* Work order *
Spot each line in the data below containing "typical" and copy it.

Records from a data source:
↓↓↓

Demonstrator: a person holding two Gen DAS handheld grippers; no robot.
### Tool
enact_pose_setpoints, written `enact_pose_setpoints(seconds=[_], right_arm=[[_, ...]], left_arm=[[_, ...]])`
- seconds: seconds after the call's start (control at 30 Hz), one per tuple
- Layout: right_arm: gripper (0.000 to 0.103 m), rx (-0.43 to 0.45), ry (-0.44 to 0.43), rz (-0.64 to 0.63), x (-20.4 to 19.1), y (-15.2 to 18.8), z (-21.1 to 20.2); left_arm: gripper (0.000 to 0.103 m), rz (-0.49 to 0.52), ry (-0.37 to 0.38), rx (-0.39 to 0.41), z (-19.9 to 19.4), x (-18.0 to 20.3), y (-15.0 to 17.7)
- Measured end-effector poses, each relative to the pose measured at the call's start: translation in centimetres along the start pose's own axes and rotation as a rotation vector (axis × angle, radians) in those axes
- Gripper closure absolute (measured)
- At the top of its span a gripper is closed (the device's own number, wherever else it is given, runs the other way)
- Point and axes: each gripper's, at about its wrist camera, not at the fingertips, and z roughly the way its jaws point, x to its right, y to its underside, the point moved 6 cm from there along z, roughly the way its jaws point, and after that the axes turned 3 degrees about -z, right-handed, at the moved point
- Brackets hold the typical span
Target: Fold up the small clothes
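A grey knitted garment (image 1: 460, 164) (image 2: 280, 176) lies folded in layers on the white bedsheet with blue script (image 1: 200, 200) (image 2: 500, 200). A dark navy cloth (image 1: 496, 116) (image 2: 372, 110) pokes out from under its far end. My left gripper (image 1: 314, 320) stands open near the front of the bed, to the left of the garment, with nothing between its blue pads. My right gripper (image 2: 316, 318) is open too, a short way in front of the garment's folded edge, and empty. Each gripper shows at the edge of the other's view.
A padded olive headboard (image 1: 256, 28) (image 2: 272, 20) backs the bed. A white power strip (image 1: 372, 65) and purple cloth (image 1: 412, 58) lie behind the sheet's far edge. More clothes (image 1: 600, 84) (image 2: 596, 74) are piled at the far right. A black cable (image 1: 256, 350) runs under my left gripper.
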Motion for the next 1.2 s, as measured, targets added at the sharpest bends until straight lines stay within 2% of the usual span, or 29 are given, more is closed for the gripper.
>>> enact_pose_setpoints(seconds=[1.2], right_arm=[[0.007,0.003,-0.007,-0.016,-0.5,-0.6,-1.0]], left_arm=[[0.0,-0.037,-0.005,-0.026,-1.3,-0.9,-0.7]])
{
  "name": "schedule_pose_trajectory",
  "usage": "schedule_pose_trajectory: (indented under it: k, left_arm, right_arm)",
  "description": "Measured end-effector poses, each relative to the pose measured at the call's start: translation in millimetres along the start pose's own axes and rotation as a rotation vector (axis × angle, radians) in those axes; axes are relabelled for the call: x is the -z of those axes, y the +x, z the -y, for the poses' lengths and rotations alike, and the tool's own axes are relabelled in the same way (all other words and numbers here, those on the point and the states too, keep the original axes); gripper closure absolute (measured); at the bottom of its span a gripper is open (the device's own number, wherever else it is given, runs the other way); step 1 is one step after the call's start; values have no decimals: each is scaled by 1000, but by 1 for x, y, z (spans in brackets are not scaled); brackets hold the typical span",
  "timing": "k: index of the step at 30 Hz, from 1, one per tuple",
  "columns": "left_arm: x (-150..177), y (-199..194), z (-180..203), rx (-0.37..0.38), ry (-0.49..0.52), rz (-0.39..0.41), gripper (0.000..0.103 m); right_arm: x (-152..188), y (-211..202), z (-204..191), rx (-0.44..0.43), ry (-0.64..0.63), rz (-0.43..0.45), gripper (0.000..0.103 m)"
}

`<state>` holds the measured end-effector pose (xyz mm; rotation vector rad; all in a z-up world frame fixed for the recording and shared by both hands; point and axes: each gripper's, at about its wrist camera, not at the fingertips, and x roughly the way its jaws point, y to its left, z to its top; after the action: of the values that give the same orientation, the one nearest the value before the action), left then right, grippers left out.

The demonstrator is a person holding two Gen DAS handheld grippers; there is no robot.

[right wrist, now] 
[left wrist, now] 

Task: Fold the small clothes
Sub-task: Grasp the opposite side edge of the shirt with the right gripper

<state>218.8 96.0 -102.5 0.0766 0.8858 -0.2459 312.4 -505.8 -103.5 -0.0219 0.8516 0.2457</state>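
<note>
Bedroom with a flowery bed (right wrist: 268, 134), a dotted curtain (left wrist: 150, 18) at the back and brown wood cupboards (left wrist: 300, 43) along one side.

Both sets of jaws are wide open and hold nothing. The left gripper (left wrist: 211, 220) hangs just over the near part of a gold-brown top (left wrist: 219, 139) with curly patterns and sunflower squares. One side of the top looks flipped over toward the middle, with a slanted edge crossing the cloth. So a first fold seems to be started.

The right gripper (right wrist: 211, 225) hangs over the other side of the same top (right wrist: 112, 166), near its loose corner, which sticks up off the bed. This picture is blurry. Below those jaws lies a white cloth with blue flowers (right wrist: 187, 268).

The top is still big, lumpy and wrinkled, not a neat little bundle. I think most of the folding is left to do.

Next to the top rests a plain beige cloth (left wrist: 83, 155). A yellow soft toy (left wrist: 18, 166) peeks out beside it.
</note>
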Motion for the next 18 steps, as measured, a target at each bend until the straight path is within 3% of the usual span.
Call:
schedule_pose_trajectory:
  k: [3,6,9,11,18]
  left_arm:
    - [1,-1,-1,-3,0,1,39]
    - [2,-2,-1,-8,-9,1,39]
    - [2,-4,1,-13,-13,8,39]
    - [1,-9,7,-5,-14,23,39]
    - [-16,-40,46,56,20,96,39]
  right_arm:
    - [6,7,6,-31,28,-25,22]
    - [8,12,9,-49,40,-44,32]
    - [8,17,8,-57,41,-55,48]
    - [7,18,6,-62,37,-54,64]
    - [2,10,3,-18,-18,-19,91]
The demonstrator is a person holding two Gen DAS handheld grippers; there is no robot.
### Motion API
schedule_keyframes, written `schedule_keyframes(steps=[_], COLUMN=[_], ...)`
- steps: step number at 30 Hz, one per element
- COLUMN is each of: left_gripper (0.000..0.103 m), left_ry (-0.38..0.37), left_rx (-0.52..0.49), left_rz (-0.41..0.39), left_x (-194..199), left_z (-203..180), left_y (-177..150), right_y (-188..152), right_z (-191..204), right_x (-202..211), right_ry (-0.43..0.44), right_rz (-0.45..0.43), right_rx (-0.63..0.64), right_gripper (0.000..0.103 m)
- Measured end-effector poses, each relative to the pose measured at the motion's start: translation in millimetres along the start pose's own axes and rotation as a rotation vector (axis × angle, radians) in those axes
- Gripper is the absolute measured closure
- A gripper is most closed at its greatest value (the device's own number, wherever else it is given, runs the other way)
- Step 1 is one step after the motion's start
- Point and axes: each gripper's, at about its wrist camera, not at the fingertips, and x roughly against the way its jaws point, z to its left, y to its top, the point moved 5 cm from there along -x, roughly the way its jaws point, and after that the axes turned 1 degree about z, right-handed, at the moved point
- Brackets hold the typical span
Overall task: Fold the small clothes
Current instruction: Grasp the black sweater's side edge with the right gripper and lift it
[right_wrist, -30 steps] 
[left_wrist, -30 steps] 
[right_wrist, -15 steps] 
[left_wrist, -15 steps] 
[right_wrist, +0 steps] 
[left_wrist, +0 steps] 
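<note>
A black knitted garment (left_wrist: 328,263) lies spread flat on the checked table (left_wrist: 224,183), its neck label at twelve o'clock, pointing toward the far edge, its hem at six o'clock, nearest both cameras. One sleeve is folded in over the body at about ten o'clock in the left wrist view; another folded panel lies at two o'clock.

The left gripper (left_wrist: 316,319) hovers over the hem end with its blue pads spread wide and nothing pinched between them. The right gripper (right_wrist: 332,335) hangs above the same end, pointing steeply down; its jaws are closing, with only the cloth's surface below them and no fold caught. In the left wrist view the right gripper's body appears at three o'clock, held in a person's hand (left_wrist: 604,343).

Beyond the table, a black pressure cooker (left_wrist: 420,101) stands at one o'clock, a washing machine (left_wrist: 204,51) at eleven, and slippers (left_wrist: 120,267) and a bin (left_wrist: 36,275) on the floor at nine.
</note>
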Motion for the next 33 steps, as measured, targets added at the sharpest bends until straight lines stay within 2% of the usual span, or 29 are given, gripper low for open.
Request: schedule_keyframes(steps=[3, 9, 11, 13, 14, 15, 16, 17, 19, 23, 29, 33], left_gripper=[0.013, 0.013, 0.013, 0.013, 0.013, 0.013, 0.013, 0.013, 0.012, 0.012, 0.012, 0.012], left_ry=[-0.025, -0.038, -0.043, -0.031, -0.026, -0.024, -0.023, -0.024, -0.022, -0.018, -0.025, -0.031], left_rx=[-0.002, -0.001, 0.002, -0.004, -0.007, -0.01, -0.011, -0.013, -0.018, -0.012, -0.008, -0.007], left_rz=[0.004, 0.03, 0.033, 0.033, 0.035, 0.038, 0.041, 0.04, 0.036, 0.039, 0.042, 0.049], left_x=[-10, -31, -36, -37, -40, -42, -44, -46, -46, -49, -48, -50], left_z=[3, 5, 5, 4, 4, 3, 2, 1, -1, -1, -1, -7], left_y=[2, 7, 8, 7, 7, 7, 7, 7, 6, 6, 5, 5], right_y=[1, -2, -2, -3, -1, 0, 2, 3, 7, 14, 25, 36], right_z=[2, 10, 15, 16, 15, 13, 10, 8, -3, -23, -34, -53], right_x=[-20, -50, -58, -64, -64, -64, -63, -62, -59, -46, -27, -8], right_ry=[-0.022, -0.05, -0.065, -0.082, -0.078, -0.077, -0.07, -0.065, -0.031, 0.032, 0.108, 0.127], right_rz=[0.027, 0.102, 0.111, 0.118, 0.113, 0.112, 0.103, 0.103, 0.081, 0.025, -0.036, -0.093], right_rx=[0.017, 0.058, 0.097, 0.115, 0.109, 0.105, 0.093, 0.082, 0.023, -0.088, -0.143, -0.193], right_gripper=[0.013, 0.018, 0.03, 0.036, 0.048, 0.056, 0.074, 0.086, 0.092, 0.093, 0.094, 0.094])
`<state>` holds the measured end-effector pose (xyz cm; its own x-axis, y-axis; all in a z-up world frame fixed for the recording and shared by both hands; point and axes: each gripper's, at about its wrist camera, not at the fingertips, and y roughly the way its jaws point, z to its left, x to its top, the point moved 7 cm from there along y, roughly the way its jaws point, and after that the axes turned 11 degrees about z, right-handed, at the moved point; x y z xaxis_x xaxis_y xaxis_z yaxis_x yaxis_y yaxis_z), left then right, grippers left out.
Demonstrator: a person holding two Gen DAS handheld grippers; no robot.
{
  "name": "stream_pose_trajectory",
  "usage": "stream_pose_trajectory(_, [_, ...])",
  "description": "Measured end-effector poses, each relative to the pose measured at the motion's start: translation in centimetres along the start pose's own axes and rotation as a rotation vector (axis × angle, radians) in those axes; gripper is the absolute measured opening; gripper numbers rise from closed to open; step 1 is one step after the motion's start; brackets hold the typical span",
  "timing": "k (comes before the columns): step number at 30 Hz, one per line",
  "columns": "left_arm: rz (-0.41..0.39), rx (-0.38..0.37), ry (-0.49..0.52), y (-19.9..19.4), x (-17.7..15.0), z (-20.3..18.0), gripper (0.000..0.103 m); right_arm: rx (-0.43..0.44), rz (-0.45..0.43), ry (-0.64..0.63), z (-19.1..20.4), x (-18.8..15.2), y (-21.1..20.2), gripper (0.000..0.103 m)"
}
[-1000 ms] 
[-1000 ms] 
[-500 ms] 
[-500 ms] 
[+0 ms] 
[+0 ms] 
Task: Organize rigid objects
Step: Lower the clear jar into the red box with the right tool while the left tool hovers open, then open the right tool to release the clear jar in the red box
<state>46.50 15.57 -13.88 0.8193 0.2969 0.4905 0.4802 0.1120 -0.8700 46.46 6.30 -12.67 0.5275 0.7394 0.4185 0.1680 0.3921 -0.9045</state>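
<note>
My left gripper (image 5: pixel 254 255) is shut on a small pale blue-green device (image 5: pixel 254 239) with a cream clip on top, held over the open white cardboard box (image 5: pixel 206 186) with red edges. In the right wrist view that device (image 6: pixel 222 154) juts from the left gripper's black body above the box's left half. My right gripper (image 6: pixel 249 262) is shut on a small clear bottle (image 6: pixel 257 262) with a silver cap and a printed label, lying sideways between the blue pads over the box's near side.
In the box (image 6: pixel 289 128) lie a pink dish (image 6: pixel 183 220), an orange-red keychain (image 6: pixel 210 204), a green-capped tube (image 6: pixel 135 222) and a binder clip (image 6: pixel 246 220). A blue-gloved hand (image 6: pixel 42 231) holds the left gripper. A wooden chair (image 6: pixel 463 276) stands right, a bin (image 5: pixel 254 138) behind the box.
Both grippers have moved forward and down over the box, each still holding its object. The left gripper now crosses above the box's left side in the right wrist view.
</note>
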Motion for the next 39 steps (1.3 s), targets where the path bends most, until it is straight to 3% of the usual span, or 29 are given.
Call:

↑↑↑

* Solution to the exercise *
- Brackets hold the typical span
  "description": "Measured end-effector poses, each relative to the pose measured at the call's start: translation in millimetres along the start pose's own axes and rotation as a rotation vector (axis × angle, radians) in those axes; axes are relabelled for the call: x is the -z of those axes, y the +x, z the -y, for the poses' lengths and rotations alike, and the tool's own axes are relabelled in the same way (all other words and numbers here, those on the point and the states too, keep the original axes); gripper closure absolute (measured); at the bottom of its span a gripper is open (the device's own number, wherever else it is given, runs the other way); step 1 is one step after the call's start; values have no decimals: each is scaled by 1000, but by 1 for x, y, z (spans in brackets are not scaled); brackets hold the typical span",
- Brackets hold the typical span
  "description": "Measured end-effector poses, each relative to the pose measured at the motion's start: translation in centimetres along the start pose's own axes and rotation as a rotation vector (axis × angle, radians) in those axes; gripper is the absolute measured opening; gripper numbers rise from closed to open; step 1 is one step after the motion's start; brackets hold the typical span",

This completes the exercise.